= Data =

————————

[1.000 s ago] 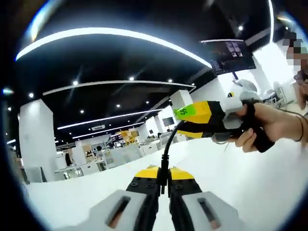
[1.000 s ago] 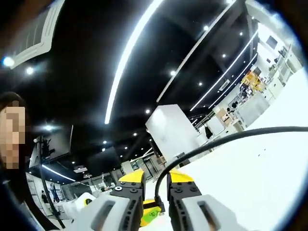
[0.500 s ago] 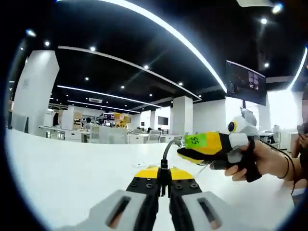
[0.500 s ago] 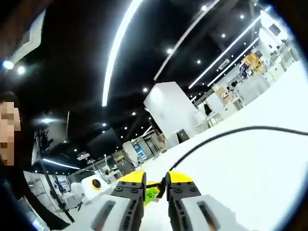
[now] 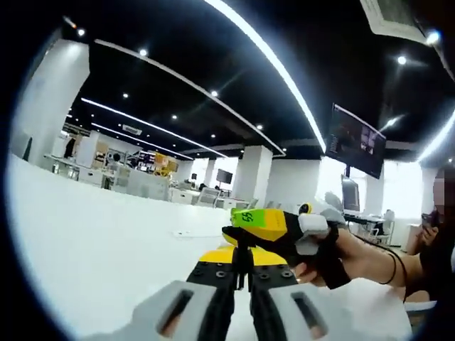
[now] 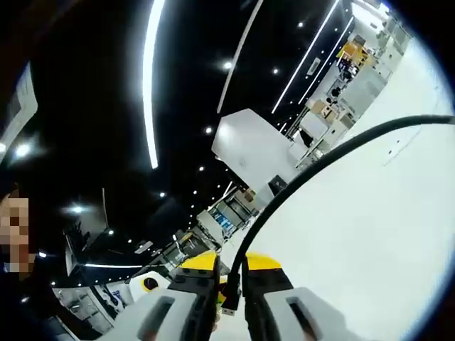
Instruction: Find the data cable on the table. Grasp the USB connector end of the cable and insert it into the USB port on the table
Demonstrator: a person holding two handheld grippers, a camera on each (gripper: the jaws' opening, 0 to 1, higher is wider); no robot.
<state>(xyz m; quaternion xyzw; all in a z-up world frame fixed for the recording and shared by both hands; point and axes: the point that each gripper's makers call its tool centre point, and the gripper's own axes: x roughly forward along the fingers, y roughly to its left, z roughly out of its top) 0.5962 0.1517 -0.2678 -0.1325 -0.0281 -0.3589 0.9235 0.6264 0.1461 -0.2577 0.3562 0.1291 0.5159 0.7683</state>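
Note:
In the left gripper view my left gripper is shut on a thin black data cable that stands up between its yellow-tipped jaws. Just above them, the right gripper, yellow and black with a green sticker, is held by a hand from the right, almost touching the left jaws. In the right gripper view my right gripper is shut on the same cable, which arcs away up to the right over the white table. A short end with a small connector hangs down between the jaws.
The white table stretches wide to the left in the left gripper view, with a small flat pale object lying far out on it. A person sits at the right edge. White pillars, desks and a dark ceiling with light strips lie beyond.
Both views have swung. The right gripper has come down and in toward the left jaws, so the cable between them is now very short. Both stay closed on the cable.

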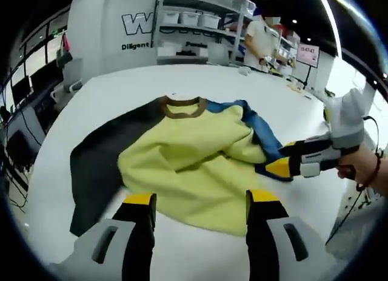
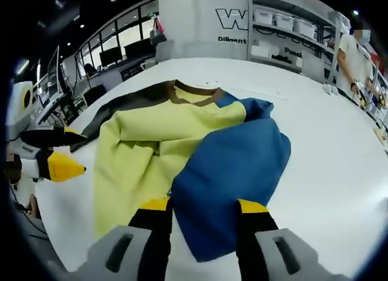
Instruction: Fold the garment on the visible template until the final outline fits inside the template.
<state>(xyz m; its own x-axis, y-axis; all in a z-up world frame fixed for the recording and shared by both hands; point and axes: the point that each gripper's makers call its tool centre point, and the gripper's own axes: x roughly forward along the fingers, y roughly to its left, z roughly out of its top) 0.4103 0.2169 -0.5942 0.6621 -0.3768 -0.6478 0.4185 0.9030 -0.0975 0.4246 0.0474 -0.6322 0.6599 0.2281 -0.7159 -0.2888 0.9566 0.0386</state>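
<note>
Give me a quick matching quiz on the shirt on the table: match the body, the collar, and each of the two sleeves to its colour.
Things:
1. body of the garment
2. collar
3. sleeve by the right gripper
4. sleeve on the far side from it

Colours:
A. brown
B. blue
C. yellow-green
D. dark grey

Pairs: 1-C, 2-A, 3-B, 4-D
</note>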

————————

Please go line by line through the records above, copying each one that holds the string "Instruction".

Instruction: Find the data cable on the table. Grasp the USB connector end of the cable and insert it into the USB port on the table
Instruction: Fold the garment on the visible template until the final outline fits inside the template.

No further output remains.